Your assignment
Write the data out again, matching every line exactly.

◆ ◆ ◆ ◆ ◆

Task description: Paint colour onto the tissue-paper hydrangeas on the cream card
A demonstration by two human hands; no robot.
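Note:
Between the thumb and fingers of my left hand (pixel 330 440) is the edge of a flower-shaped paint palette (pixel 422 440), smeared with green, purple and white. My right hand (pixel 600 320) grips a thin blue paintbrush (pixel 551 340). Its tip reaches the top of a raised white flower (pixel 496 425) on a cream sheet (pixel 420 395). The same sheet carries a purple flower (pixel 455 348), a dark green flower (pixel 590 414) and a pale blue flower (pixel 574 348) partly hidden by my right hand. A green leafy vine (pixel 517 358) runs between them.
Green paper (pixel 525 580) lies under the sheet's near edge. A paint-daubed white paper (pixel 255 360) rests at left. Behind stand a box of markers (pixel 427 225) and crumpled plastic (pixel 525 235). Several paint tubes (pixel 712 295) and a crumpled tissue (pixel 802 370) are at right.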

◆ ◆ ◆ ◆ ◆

Task response
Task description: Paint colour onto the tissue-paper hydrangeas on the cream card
A demonstration by two human hands; no robot.
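Note:
Between the thumb and fingers of my left hand (pixel 330 440) is the edge of a flower-shaped paint palette (pixel 422 440), smeared with green, purple and white. My right hand (pixel 600 320) grips a thin blue paintbrush (pixel 551 340). Its tip reaches the top of a raised white flower (pixel 496 425) on a cream sheet (pixel 420 395). The same sheet carries a purple flower (pixel 455 348), a dark green flower (pixel 590 414) and a pale blue flower (pixel 574 348) partly hidden by my right hand. A green leafy vine (pixel 517 358) runs between them.
Green paper (pixel 525 580) lies under the sheet's near edge. A paint-daubed white paper (pixel 255 360) rests at left. Behind stand a box of markers (pixel 427 225) and crumpled plastic (pixel 525 235). Several paint tubes (pixel 712 295) and a crumpled tissue (pixel 802 370) are at right.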

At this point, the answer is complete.